Both strains of F. odoratissimum (Foc4 and NRRL54006) and F. oxysporum f. sp. cubense TR4 formed separate clades, consistent with their designation as distinct Fusarium species (Lombard et al., 2019; Maryani et al., 2019). FOA isolates were grouped in a unique sub-clade with a high bootstrap value of 100%, indicating that they constitute a distinct formae speciales to date palm. Specifically, the FOA sub-clade showed close position with F. oxysporum f. sp. mathiolae and f. sp. tulipae. This taxonomic analysis represents the most comprehensive phylogenomic tree to date, providing insights into the phylogenetic relationships of FOA with other F. oxysporum isolates.

Notably, unlike several polyphyletic formae speciales such as tomato and cucurbit strains, these FOA isolates, originating from different host cultivars and geographically distant locations, were observed to form a monophyletic forma specialis. These findings support the hypothesis of FOA’s clonality as a pathogen, suggesting a common ancestry.

Overall, the phylogenetic analysis based on the comprehensive set of BUSCO genes provides valuable insights into the taxonomic position of FOA within the FOSC. These findings contribute to our understanding of FOA’s evolutionary history and shed light on its unique genetic characteristics within the complex.

3.5. FOA genome analysis reveals a limited set of SIX genes

The SIX genes play a crucial role in the pathogenicity of FO. These genes encode effector proteins that help the fungus colonize plant tissues by suppressing the host immune response (Houterman et al., 2007). In this study, we conducted a blastn and tblastn search to identify homologs of the 14 known SIX genes in FOL across all available FOA isolates.

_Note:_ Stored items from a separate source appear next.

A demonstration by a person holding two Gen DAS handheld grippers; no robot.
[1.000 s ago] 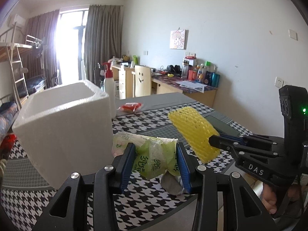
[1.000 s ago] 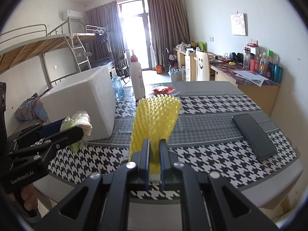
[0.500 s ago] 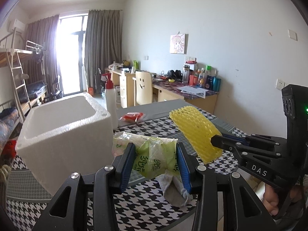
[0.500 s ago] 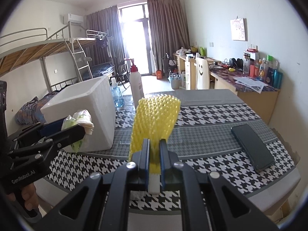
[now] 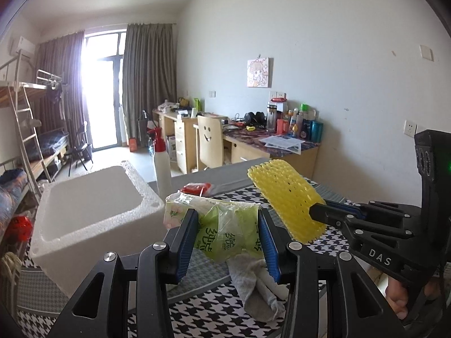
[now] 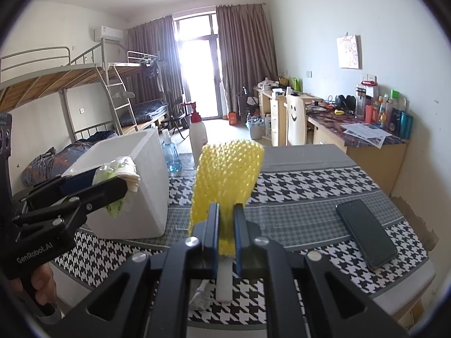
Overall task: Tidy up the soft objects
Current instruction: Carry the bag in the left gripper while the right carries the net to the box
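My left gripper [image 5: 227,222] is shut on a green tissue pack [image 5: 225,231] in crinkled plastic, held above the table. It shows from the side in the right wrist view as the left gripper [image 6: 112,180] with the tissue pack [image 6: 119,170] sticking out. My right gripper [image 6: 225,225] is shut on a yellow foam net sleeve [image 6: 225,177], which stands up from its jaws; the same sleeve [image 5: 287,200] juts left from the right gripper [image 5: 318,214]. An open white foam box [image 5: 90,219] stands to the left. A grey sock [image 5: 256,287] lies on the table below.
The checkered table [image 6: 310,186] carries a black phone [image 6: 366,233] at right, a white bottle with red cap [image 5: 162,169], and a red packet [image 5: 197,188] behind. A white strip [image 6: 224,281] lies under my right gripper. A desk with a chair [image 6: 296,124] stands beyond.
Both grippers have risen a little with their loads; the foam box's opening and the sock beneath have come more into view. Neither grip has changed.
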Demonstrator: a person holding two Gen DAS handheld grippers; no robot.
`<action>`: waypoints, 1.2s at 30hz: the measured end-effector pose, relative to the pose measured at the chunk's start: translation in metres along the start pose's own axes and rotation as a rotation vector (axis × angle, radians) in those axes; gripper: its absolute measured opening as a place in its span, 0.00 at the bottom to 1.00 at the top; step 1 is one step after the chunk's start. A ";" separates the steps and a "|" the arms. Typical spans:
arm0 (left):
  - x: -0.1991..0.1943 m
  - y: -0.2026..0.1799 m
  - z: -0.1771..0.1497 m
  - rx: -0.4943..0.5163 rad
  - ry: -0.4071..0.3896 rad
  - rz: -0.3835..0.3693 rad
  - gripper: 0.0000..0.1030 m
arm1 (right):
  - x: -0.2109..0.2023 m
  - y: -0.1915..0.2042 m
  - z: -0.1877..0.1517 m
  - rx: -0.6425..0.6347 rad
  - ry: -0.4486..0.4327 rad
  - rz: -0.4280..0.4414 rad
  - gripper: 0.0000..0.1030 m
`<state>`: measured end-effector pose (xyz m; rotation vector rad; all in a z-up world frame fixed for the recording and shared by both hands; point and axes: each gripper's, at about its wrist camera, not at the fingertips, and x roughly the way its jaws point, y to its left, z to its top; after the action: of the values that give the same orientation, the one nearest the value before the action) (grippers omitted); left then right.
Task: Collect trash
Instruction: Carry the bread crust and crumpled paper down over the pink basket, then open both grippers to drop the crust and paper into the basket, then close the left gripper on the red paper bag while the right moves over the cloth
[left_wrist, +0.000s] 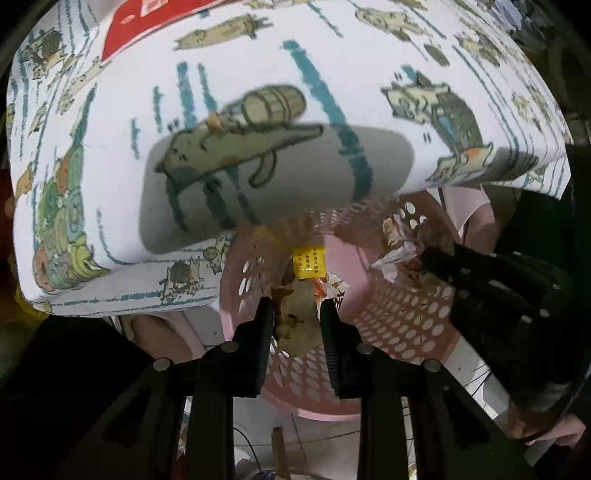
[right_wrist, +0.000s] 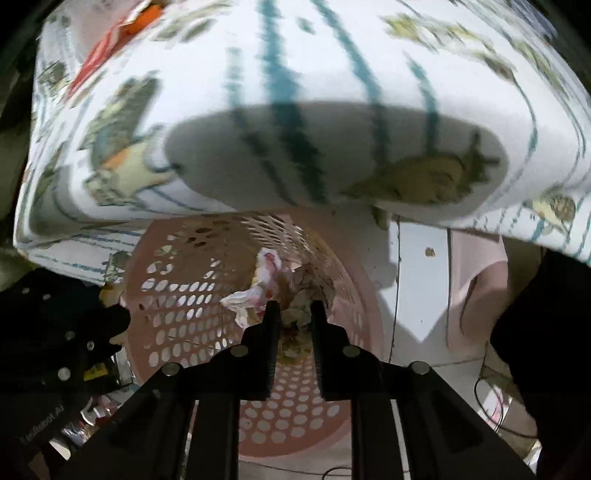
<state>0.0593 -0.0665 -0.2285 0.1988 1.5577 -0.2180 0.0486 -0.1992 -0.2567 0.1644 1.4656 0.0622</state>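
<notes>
Both grippers point down into a pink perforated basket (left_wrist: 406, 332) (right_wrist: 184, 295) standing on the floor beside the table. My left gripper (left_wrist: 296, 302) is shut on a brown crumpled wad (left_wrist: 295, 328) just over the basket's mouth. Deeper inside lie a yellow packet (left_wrist: 308, 264) and a red-printed wrapper (left_wrist: 323, 286). My right gripper (right_wrist: 295, 305) has a greyish crumpled paper wad (right_wrist: 295, 321) filling the gap between its fingers, and a white-and-red wrapper (right_wrist: 258, 291) hangs at its left fingertip. In the left wrist view the right gripper's body (left_wrist: 487, 284) enters from the right with that trash at its tip.
A table under a white cartoon-print cloth (left_wrist: 110, 147) (right_wrist: 295, 55) overhangs the basket's far side. A red card (left_wrist: 147, 26) lies on it. Pink clothing of a person (right_wrist: 476, 280) is at the right. Cables (right_wrist: 491, 398) run over the white tiled floor.
</notes>
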 end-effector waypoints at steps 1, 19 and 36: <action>0.003 -0.001 0.000 0.004 0.005 0.000 0.24 | 0.002 -0.003 0.000 0.018 0.011 0.008 0.18; 0.008 -0.002 -0.001 0.020 0.052 0.092 0.66 | -0.010 0.003 0.002 0.008 -0.016 0.015 0.32; -0.080 0.042 0.011 -0.078 -0.127 0.033 0.67 | -0.134 0.018 0.019 -0.026 -0.373 0.022 0.47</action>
<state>0.0806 -0.0274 -0.1487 0.1462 1.4326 -0.1407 0.0541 -0.2013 -0.1202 0.1611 1.0903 0.0645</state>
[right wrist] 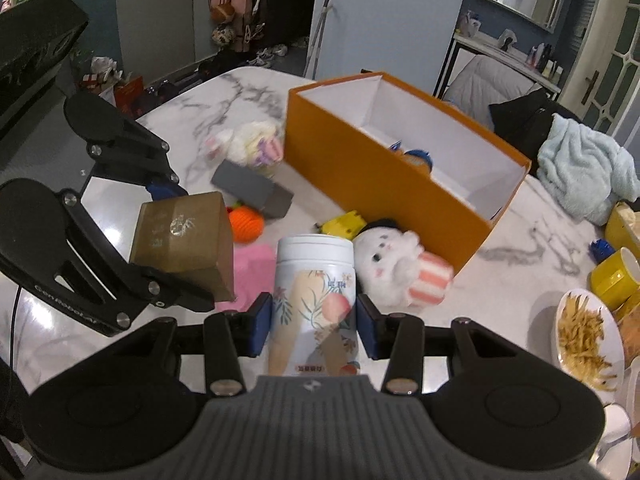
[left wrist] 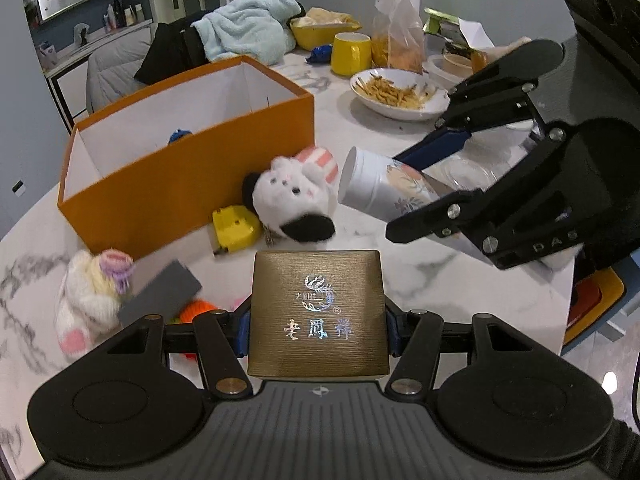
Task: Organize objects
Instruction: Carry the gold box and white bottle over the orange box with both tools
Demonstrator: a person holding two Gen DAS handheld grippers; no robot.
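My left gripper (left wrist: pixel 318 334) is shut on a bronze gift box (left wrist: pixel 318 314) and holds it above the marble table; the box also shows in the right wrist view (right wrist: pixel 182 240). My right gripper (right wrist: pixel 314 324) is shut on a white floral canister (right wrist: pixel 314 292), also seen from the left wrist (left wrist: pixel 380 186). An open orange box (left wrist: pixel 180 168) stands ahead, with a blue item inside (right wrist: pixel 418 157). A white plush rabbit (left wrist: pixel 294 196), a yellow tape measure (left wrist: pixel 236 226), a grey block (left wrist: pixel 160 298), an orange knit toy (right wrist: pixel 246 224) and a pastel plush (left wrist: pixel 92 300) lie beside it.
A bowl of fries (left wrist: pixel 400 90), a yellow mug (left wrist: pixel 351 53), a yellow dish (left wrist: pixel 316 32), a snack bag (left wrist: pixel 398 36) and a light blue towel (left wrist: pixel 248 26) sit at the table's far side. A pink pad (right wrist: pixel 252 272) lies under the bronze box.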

Our blastn and tblastn results show that only five SIX genes (1, 6, 9, 11, and 14) were present in FOA genomes, while the remaining nine (2, 3, 4, 5, 7, 8, 10, 12, and 13) were absent (Figure 5; Supplementary Table S6). All the five SIX genes were present in FOA isolates, except for strain 9, which lacked the genes SIX14 and strain 13116, which lacked the SIX6 gene. Additionally, two copies of the SIX9 gene were found in all FOA isolates, and the isolate Foa133 harboured a fragmented SIX1 gene that spanned across two contigs. Notably, all the SIX genes were located in the designated LS regions in Foa 44 and strain 9 isolates.

FIGURE 5

Figure 5. BLASTn results of 14 F. oxysporum f.sp. lycopersici SIX gene sequences against four FOA genome sequences. Numbers in red indicate the number of copies found by blastn. Detailed results are summarized in Supplementary Table S6.

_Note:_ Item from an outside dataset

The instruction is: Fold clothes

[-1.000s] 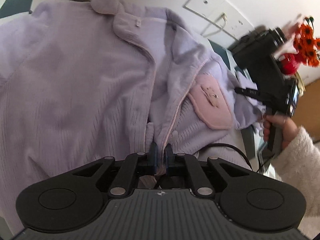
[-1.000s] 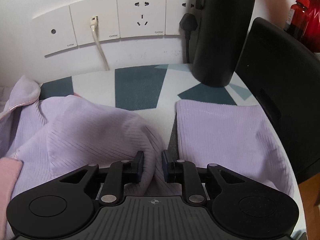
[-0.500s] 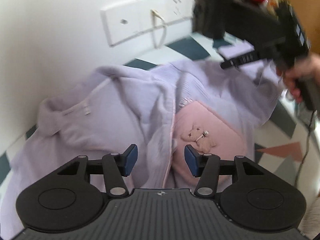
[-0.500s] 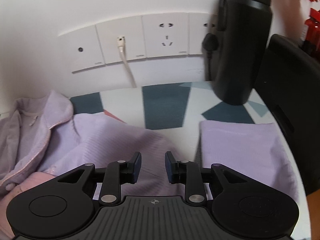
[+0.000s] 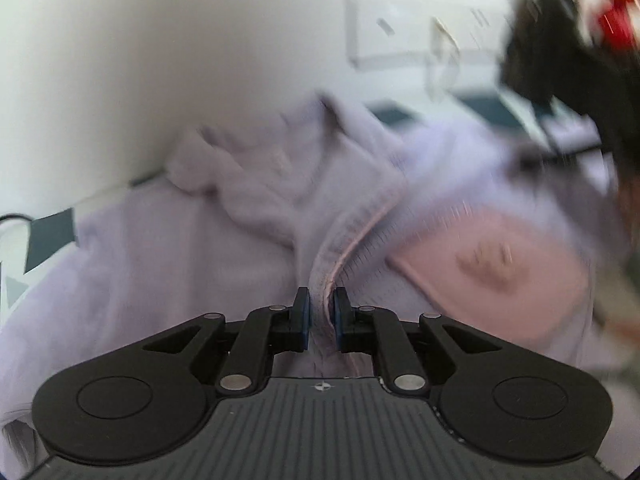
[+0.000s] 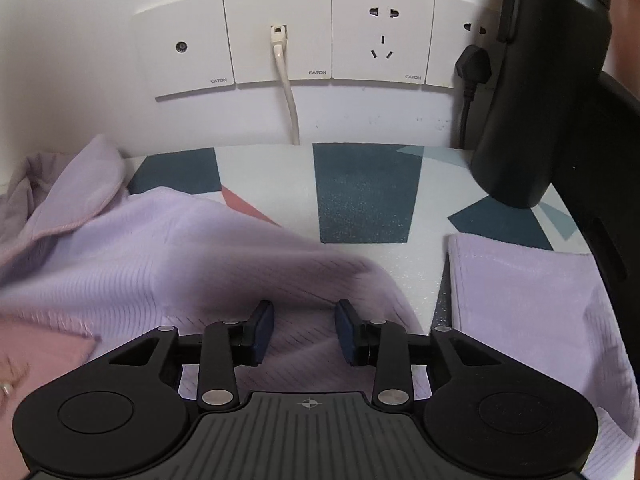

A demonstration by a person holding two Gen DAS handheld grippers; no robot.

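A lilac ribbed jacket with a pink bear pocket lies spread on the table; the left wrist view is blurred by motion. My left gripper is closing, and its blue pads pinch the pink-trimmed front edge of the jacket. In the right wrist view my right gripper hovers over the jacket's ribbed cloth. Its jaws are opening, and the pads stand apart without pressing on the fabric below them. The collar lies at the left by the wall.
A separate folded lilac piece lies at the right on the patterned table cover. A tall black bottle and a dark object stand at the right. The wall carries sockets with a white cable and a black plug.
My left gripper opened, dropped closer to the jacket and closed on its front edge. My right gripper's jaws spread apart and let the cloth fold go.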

To confirm that the SIX genes were not misassembled in the Foa 44 genome, we mapped the trimmed reads of Foa 44 against the 14 SIX genes. We obtained a consensus read mapping only for the genes that were found by the blastn and tblastn search. This limited set of SIX genes in FOA isolates suggests that this pathogen may have evolved unique mechanisms to cause disease in date palm plants. Further functional investigations are required to gain a better understanding of these mechanisms.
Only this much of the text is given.